_WORK INSTRUCTIONS_: The copy must match the data word for word and contain no pictures.

_DATA SHOWN_:
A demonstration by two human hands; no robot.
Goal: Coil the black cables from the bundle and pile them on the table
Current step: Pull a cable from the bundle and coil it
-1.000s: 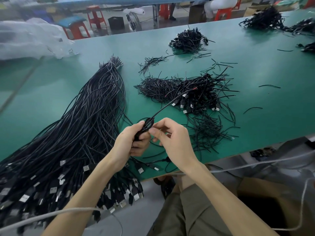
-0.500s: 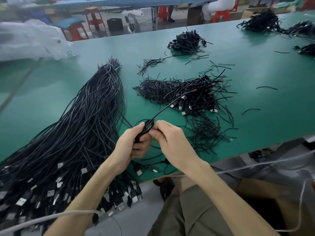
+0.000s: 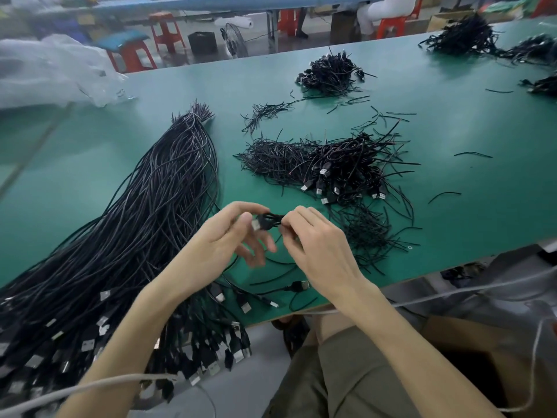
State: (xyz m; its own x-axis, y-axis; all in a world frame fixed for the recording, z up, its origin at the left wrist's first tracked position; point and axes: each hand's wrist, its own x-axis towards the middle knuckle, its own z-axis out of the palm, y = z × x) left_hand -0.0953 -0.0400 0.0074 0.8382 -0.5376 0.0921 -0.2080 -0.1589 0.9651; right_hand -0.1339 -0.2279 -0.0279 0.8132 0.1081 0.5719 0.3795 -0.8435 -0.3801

_ANSWER BELOW_:
A demonstration by two human hands; no robot.
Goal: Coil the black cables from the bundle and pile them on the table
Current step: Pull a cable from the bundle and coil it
-1.000s: 
-0.500s: 
+0.000s: 
State: (xyz m; its own x-axis, y-axis; all in a world frame fixed for the recording, z up, its origin at the left wrist's first tracked position; point and axes: each hand's wrist, its own x-axis towards the middle knuckle, its own z-axis out of the palm, y = z × x) left_hand -0.0953 -0.0400 0.0074 0.8382 -0.5376 0.0921 -0.2080 -0.1589 0.9651; right_hand -0.1339 -0.2279 -0.0279 0.8132 0.1081 0.5719 0.3795 -0.8435 -0.3801

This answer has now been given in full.